Esta é a premissa para que o casal de cineastas Joana Hadjithomas e Khalil Joreige promovam uma bem-vinda reengenharia no melodrama, extraindo de uma lataria de aparente solidez sociológica uma medula afetiva de vasos dilatados e veias abertas. Eis que a montadora Tina Baz tem liberdade de sobra para encontrar, em parceria com Joana e Khalil, a trança certa do Ontem com o Hoje, usando vinhetas, animações e muitas conversas regadas às hormonas que nos agitam dos 15 aos 19 anos. É algo capaz de lembrar “Leto” (“Verão”, 2018), de Kirill Serebrennikov, só que menos estilizado.

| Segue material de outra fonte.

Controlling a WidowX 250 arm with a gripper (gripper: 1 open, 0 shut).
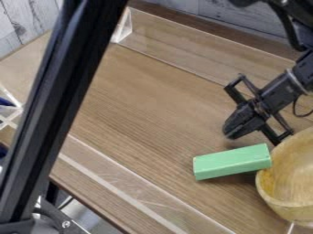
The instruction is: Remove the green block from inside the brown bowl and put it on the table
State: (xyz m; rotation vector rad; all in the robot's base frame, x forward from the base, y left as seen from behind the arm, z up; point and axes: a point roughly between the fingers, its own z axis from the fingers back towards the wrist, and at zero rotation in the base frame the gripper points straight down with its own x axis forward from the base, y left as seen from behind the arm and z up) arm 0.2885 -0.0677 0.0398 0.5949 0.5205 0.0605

Existe um poderoso painel de época em “Memory Box”, construído a partir de experiências similares às que viveu Joana. Temos o Líbano dos primeiros anos da década de 1980 diante de nós mediado por uma subjetividade entre o lirismo e as sombras de uma perda. Maia gozou aquele tempo na plenitude, até que estilhaços simbólicos de uma nação fraturada atingiram o seu lar e as escolhas do seu pai. A educação sentimental dela deu-se ali, com uma liberdade que Alex, no fim dos anos 2010, teria medo de provar. Talvez por isso, a mãe faça de tudo para que ela não vasculhe aquelas caixas, enviadas para o Canadá por uma amiga libanesa. O que ficou em Beirute deve permanecer lá. Mas Alex vislumbra naquela máquina do tempo, em forma de pequenos objetos, uma maneira de construir uma nova conexão com a sua mãe, chegando a lugares que esta nunca deixou a filha entrar. Neste momento, Joana e Khalil refinam o procedimento do seu belíssimo “Je veux voir” (2008) e separam o geopolítico do cardíaco, promovendo uma autonomia parcial entre geografia e história pessoal. Queira ou não, Maia é o Líbano. Ponto. Mas não é só o Líbano, nem é só Alex. Olhando para trás, ela dá conta onde se perdeu no presente e onde corre mais risco de perder a filha que tanto ama.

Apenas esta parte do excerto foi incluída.